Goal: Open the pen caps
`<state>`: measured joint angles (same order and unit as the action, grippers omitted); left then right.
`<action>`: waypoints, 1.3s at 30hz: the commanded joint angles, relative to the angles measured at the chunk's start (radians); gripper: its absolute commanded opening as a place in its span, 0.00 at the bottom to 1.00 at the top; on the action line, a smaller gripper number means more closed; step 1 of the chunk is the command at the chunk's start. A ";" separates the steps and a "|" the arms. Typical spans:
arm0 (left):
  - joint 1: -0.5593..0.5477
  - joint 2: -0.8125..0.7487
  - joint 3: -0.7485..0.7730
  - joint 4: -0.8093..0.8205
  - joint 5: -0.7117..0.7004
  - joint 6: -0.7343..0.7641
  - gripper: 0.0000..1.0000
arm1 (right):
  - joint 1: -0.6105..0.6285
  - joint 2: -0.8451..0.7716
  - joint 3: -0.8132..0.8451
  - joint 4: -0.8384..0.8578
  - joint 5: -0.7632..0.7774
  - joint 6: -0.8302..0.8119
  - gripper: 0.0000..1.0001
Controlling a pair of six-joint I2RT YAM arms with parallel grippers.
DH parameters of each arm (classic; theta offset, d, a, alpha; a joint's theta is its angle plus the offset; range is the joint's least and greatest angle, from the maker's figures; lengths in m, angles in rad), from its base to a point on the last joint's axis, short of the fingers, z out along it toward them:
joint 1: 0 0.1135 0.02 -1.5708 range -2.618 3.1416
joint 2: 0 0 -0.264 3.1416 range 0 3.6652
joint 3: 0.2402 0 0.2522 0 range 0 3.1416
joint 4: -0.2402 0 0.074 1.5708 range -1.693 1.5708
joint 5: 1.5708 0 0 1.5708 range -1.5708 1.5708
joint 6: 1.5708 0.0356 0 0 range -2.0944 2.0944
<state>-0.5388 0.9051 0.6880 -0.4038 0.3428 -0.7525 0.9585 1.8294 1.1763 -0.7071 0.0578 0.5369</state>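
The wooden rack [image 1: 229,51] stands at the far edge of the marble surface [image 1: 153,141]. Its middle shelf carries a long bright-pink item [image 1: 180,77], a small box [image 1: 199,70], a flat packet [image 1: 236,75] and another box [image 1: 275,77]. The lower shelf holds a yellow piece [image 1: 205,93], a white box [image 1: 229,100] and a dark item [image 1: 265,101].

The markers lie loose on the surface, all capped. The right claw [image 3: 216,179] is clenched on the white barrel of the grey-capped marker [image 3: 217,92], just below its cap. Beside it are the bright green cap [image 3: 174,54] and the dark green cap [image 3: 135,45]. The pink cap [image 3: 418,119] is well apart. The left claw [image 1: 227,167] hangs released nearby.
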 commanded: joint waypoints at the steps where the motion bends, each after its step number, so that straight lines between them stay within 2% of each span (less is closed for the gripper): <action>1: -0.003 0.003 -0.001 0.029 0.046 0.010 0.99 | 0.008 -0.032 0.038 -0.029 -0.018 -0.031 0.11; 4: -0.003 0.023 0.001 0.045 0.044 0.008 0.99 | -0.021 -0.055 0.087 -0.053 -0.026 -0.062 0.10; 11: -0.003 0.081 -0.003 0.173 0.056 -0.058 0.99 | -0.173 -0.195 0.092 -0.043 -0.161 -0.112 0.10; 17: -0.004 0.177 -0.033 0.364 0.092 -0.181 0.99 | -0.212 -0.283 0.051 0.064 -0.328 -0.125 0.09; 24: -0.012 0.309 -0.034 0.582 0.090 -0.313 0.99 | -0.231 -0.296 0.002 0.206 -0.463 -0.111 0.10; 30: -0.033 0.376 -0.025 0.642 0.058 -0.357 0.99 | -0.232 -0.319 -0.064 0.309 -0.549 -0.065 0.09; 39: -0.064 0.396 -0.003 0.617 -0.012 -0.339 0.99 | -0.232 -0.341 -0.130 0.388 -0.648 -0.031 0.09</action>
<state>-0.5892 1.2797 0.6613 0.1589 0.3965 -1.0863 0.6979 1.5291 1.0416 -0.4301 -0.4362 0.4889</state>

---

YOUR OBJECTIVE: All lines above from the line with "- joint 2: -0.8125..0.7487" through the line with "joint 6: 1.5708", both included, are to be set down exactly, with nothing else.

YOUR SOLUTION:
  - joint 2: -0.8125..0.7487
  - joint 3: -0.7485..0.7730
  - joint 4: -0.8093..0.8205
  - joint 5: -0.7117..0.7004
  - joint 6: -0.7343..0.7641
  - gripper: 0.0000..1.0000
arm1 (right):
  - joint 1: -0.6105..0.6285
  - joint 2: -0.8451..0.7716
  - joint 3: -0.8132..0.8451
  - joint 4: -0.8384..0.8578
  - joint 5: -0.7632..0.7774
  - joint 6: -0.8302..0.8119
  - gripper: 0.0000..1.0001
Controlling a pair of six-joint I2RT YAM arms with parallel grippers.
DH parameters of each arm (classic; theta offset, d, a, alpha; a joint's theta is its angle plus the offset; range is the joint's least and greatest angle, from the maker's figures; lengths in m, angles in rad), from its base to a point on the last joint's axis, short of the fingers, z out along it toward them:
joint 1: 0 0.1135 0.02 -1.5708 range -2.618 3.1416
joint 2: 0 0 -0.264 3.1416 range 0 3.6652
joint 3: 0.2402 0 0.2522 0 range 0 3.1416
joint 4: -0.2402 0 0.074 1.5708 range -1.693 1.5708
joint 5: 1.5708 0 0 1.5708 range -1.5708 1.5708
joint 6: 1.5708 0.0356 0 0 range -2.0944 2.0944

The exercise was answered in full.